# TASK DIRECTIONS
Among the lines below, restate word for word only those from the line with "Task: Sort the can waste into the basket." through the line with "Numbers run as", with both end lines kept.

Dataset excerpts

━━━

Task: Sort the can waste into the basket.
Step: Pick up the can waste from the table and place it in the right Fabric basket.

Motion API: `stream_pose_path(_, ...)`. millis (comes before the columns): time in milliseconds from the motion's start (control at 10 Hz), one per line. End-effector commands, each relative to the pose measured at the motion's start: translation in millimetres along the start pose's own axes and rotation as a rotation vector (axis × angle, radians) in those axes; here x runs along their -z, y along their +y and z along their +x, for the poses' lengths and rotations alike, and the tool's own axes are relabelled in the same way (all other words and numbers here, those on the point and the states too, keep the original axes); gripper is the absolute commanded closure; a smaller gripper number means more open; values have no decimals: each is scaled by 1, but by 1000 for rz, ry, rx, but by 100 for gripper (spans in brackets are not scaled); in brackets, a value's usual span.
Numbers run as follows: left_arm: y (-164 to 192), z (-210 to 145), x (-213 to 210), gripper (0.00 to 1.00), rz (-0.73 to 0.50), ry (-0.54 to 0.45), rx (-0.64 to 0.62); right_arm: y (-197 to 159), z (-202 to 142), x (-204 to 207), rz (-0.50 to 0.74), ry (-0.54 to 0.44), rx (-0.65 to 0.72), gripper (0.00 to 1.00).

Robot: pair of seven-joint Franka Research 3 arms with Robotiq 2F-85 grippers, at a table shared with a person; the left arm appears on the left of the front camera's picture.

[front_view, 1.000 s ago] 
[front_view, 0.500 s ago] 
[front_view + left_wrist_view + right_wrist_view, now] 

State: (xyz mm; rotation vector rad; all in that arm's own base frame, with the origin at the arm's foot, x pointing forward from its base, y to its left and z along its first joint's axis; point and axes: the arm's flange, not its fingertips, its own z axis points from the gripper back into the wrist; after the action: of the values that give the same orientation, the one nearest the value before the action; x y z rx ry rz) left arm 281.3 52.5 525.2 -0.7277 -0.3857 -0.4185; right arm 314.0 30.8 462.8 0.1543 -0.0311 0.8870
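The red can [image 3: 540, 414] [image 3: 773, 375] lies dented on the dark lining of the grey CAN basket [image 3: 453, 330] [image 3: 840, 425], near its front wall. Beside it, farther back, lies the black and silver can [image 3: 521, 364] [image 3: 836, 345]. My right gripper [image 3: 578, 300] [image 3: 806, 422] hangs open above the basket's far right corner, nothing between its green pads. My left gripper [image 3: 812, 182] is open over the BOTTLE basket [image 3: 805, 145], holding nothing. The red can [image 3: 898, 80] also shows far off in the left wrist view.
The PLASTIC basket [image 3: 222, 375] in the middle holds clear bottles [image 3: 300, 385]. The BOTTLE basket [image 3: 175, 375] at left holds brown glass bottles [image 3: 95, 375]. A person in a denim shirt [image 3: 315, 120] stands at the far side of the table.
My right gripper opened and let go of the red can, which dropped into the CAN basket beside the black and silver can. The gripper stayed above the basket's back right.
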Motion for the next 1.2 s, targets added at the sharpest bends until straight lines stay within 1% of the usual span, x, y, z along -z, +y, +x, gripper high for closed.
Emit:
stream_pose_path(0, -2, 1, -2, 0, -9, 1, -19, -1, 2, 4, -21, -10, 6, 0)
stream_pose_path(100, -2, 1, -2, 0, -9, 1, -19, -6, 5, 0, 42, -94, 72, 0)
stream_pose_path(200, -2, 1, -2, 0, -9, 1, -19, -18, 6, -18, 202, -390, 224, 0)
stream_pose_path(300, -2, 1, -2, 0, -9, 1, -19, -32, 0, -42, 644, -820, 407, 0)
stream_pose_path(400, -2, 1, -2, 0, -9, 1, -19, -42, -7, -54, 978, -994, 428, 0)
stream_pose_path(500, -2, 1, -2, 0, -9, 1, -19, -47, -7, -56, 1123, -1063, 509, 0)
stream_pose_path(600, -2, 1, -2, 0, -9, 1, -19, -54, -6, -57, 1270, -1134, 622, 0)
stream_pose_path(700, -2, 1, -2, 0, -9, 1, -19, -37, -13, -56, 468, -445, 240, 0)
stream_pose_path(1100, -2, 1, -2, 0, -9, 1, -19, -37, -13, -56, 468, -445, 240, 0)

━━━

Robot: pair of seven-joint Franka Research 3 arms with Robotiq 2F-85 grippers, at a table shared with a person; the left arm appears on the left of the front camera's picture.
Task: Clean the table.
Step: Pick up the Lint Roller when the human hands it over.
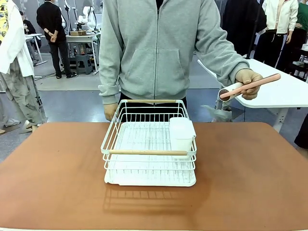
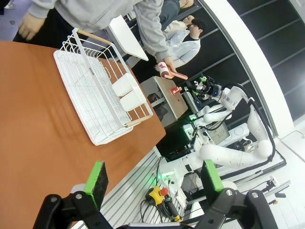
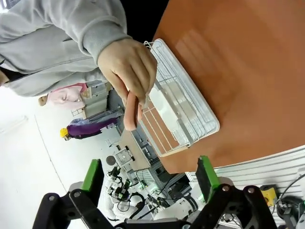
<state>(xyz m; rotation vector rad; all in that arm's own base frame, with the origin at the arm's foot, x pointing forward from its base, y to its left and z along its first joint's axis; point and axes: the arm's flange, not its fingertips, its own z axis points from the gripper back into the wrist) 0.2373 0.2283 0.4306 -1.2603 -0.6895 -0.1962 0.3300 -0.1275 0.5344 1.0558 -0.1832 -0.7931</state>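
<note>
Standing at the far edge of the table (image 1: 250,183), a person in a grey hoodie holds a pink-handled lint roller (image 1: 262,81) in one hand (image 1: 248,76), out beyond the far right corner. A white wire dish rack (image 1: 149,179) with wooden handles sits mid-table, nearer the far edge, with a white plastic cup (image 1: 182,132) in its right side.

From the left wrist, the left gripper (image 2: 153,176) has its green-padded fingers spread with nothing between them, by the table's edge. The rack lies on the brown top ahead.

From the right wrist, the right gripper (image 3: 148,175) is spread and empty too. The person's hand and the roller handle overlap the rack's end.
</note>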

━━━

# THE ANSWER
Task: Sort the can waste into the basket.
Step: Pick up the can waste from the table and place it in the right Fabric basket.

Motion API: `stream_pose_path(_, ...)`. millis (comes before the columns): time in milliseconds from the motion's start (control at 10 Hz), one per line. End-effector commands, each relative to the pose measured at the motion's start: translation in millimetres along the start pose's own axes and rotation as a rotation vector (axis × angle, radians) in those axes; here x runs along their -z, y along their +y and z along their +x, for the poses' lengths and rotations alike, and the tool's own axes are relabelled in the same way (all other words and numbers here, those on the point and the states too, keep the original axes); gripper is the absolute commanded closure; a smaller gripper number means more open; values have no decimals: each is scaled by 1, but by 1000 for rz, ry, rx, but by 100 for gripper (spans in brackets are not scaled); in brackets, a value's usual span.
Numbers run as follows: left_arm: y (-164 to 192), z (-210 to 145), x (-213 to 210), gripper (0.00 to 1.00), rz (-0.73 to 0.50), ry (-0.54 to 0.45), rx (-0.64 to 0.62); right_arm: y (-197 to 159), z (-202 to 142), x (-204 to 207), rz (-0.50 to 0.74), ry (-0.54 to 0.44), rx (-0.65 to 0.72), gripper (0.00 to 1.00).

That is the complete output for this exercise.